_TASK REQUIREMENTS:_ Apart from the pictures, which must be omitted, restate the data exactly.

_SOURCE DATA:_
•••••

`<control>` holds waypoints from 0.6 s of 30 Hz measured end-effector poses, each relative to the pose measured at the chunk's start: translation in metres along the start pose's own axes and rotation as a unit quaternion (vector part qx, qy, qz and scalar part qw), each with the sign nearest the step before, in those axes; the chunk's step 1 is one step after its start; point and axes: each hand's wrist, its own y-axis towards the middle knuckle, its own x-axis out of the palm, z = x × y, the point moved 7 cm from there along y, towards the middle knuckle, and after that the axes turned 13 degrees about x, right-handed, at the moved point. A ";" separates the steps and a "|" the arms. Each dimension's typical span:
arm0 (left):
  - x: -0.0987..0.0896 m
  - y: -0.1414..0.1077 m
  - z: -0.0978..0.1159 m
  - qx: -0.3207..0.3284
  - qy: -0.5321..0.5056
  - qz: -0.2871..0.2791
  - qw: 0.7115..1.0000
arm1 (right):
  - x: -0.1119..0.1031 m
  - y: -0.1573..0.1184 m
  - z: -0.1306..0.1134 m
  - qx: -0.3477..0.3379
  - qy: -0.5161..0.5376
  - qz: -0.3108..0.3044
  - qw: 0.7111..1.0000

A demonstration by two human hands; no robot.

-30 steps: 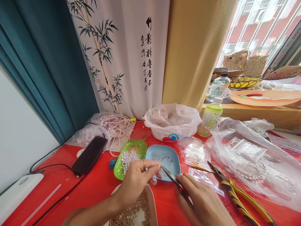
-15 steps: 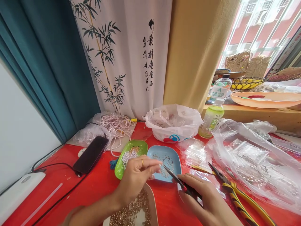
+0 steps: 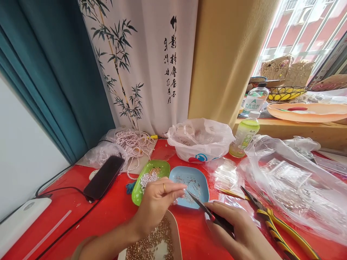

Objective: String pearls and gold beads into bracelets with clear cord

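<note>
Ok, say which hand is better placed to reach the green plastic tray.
Left, probably: the left hand, though pinching something small, is nearer the green plastic tray; the right hand, farther off, grips slender black-handled pliers.

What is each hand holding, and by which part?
The right hand holds slim-nosed pliers by the dark handles; what the left hand pinches, if anything, is too small to tell.

Daylit curtained corner

The red table [image 3: 100, 224] is backed at its far edge by a bamboo-printed white curtain [image 3: 154, 68], flanked by a teal curtain [image 3: 56, 76] and a tan curtain [image 3: 225, 54]. A barred window [image 3: 294, 38] is set over a wooden ledge [image 3: 279, 127] beyond the far right corner. Past the left edge, a pale wall [image 3: 23, 144] is seen.
</note>
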 end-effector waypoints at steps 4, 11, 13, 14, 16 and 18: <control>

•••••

_EXPECTED ANSWER:_
`<control>` holds waypoints from 0.6 s of 30 Hz measured end-effector poses, each relative to the pose measured at the chunk's start: translation in metres along the start pose's own axes and rotation as a unit quaternion (vector part qx, qy, qz and scalar part qw), each with the sign nearest the step before, in those axes; the chunk's step 1 is one step after its start; point and axes: each hand's wrist, its own y-axis towards the middle knuckle, its own x-axis out of the palm, z = x × y, the point moved 7 cm from there along y, towards the middle knuckle, and after that the axes turned 13 degrees about x, right-handed, at the moved point. A ";" separates the steps and a "|" the arms. Each dimension's typical span:
arm0 (left):
  - x: -0.0987..0.0896 m
  - y: -0.1414..0.1077 m
  - z: -0.0978..0.1159 m
  - qx: -0.3207..0.3284
  - qy: -0.5321..0.5056
  - qz: -0.2871..0.2791
  - qw: 0.7115..1.0000
arm1 (right):
  - x: -0.1119..0.1031 m
  - y: -0.1573..0.1184 m
  - z: -0.1306..0.1134 m
  - qx: -0.3477..0.3379
  - qy: -0.5161..0.5376
  - qz: -0.3108..0.3044
  - qw: 0.7111..1.0000

A demonstration by two human hands; no robot.

-30 steps: 
-15 steps: 
+0 steps: 

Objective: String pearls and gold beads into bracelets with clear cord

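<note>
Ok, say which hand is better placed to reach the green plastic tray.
Left, probably: the left hand, though pinching something small, is nearer the green plastic tray; the right hand, farther off, grips slender black-handled pliers.

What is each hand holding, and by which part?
The right hand holds slim-nosed pliers by the dark handles; what the left hand pinches, if anything, is too small to tell.

Daylit curtained corner

The red table [image 3: 100, 224] is backed at its far edge by a bamboo-printed white curtain [image 3: 154, 68], flanked by a teal curtain [image 3: 56, 76] and a tan curtain [image 3: 225, 54]. A barred window [image 3: 294, 38] is set over a wooden ledge [image 3: 279, 127] beyond the far right corner. Past the left edge, a pale wall [image 3: 23, 144] is seen.
</note>
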 end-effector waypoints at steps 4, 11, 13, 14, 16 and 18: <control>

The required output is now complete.